King declined to provide a fundraising total for publication at this point, writing in an email, “I will say progress is good and we are very pleased with the community response to the effort and we have some larger donors that are considering their level of support.”
He told The Enterprise, “We still have a long way to go. An awful lot depends on the grants. People want to see how things fall in place. We’re in a bit of a holding pattern.”
King praised the historical association’s republication of Sullivan’s history of the Bender farm. “It’s great,” he said. “It’s perfectly timed. It gives attention to the project. It’s an interesting history that new people in town might not know.”
The New Scotland Historical Association has at its museum, in the Wyman Osterhout Center in New Salem, a permanent exhibit on the Bender Melon Farm.
“It’s probably the only exhibit on Bender melons in the world,” said Alan Kowlowitz, president of the museum.
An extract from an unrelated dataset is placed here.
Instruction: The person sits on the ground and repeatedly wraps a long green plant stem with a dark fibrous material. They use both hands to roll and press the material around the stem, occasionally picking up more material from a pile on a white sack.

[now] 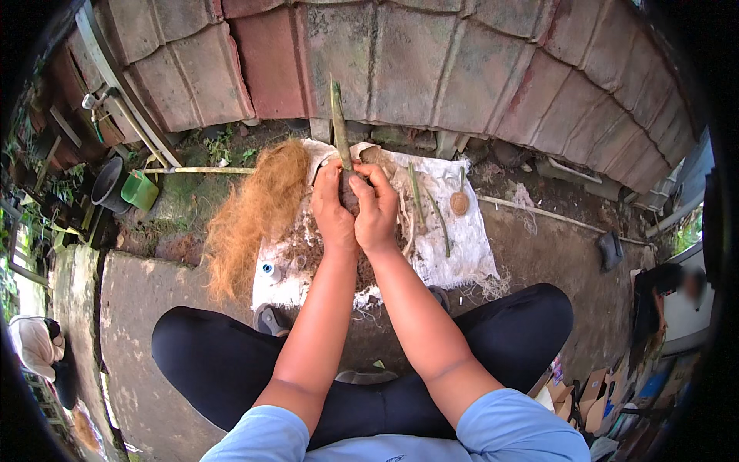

He said the small exhibit contains the photographs included in Sullivan’s history of the farm as well as a jar of Bender melon seeds.
Sullivan told The Enterprise, “Bill Taylor gave me the last batch of seeds from the farm in a can about six inches wide and 18 inches tall.”
Sullivan gave those seeds to a half-dozen gardeners; none of them germinated.
Kowlowitz said of posting Sullivan’s history now, “A lot of it had to do with the Mohawk Hudson Land Conservancy’s drive to save the Bender Melon Farm property.”
The association, he said, had only two printed copies of the history left and it was “quicker and cheaper” to “do an E-publication” rather than reprinting, he said. Also, he said, it is likely to reach more people.
“We wanted to help them out,” Kowlowitz said of the land conservancy. “We’re into historic preservation.”